YOUR INSTRUCTIONS
Nothing in the listing should differ in your copy; retype it all exactly.

++++++++

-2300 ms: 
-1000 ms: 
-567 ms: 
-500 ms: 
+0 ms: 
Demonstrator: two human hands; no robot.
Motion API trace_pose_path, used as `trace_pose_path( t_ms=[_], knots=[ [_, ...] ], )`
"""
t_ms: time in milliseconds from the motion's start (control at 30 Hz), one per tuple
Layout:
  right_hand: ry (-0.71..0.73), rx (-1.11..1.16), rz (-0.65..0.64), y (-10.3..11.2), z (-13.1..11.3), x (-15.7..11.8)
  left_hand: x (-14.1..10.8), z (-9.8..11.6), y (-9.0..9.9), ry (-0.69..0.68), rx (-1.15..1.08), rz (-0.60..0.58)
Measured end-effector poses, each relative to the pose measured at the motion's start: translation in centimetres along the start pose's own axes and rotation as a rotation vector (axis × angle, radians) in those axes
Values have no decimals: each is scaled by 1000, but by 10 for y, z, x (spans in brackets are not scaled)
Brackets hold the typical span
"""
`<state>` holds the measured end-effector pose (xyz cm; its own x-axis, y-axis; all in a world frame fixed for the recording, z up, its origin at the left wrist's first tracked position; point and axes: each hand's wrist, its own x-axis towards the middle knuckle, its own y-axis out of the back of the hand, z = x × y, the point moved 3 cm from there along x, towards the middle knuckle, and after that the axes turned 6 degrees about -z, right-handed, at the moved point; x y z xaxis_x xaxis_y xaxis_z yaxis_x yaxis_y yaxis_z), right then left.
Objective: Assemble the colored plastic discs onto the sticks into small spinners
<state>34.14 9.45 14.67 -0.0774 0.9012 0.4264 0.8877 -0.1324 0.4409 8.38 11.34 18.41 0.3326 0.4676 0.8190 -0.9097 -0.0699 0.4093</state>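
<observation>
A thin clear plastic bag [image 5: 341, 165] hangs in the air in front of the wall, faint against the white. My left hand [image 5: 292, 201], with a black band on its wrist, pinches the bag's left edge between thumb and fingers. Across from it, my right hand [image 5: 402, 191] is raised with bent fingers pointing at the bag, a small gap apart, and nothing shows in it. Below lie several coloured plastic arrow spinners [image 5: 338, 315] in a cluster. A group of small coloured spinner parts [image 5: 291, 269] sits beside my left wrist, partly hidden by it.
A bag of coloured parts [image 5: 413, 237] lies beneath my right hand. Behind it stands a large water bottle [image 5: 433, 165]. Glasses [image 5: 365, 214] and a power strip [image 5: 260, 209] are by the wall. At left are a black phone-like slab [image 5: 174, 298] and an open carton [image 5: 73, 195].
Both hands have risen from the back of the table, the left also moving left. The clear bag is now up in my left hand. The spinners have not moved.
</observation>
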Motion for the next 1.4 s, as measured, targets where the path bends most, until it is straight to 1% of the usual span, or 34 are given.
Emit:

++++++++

OUTPUT FOR THIS TASK
-2300 ms: 
-1000 ms: 
-567 ms: 
-500 ms: 
+0 ms: 
Demonstrator: two human hands; no robot.
Motion API trace_pose_path, used as `trace_pose_path( t_ms=[_], knots=[ [_, ...] ], )`
"""
t_ms: time in milliseconds from the motion's start (control at 30 Hz), one per tuple
Layout:
  right_hand: ry (-0.71..0.73), rx (-1.11..1.16), rz (-0.65..0.64), y (-10.3..11.2), z (-13.1..11.3), x (-15.7..11.8)
  left_hand: x (-14.1..10.8), z (-9.8..11.6), y (-9.0..9.9), ry (-0.69..0.68), rx (-1.15..1.08), rz (-0.60..0.58)
Measured end-effector poses, each relative to the pose measured at the motion's start: translation in centimetres along the start pose's own axes and rotation as a rotation vector (axis × angle, radians) in those axes
Values have no decimals: each is scaled by 1000, but by 10 for y, z, x (spans in brackets are not scaled)
Brackets hold the typical span
"""
`<state>` holds the measured end-effector pose (xyz cm; its own x-axis, y-axis; all in a world frame fixed for the recording, z up, its origin at the left wrist's first tracked position; point and axes: each hand's wrist, its own x-axis towards the middle knuckle, its own y-axis out of the back of the hand, z = x × y, the point moved 3 cm from there along x, towards the middle knuckle, and after that the axes turned 6 degrees about -z, right-handed, at the moved point; x y z xaxis_x xaxis_y xaxis_z yaxis_x yaxis_y yaxis_z), right then left.
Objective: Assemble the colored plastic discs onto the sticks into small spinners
<state>34.14 9.45 14.67 -0.0774 0.9012 0.4264 0.8877 -0.1324 0.4409 8.38 11.34 18.41 0.3326 0.4676 0.8190 -0.9097 -0.0699 0.4093</state>
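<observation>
A thin clear plastic bag [image 5: 341, 165] hangs in the air in front of the wall, faint against the white. My left hand [image 5: 292, 201], with a black band on its wrist, pinches the bag's left edge between thumb and fingers. Across from it, my right hand [image 5: 402, 191] is raised with bent fingers pointing at the bag, a small gap apart, and nothing shows in it. Below lie several coloured plastic arrow spinners [image 5: 338, 315] in a cluster. A group of small coloured spinner parts [image 5: 291, 269] sits beside my left wrist, partly hidden by it.
A bag of coloured parts [image 5: 413, 237] lies beneath my right hand. Behind it stands a large water bottle [image 5: 433, 165]. Glasses [image 5: 365, 214] and a power strip [image 5: 260, 209] are by the wall. At left are a black phone-like slab [image 5: 174, 298] and an open carton [image 5: 73, 195].
Both hands have risen from the back of the table, the left also moving left. The clear bag is now up in my left hand. The spinners have not moved.
</observation>
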Motion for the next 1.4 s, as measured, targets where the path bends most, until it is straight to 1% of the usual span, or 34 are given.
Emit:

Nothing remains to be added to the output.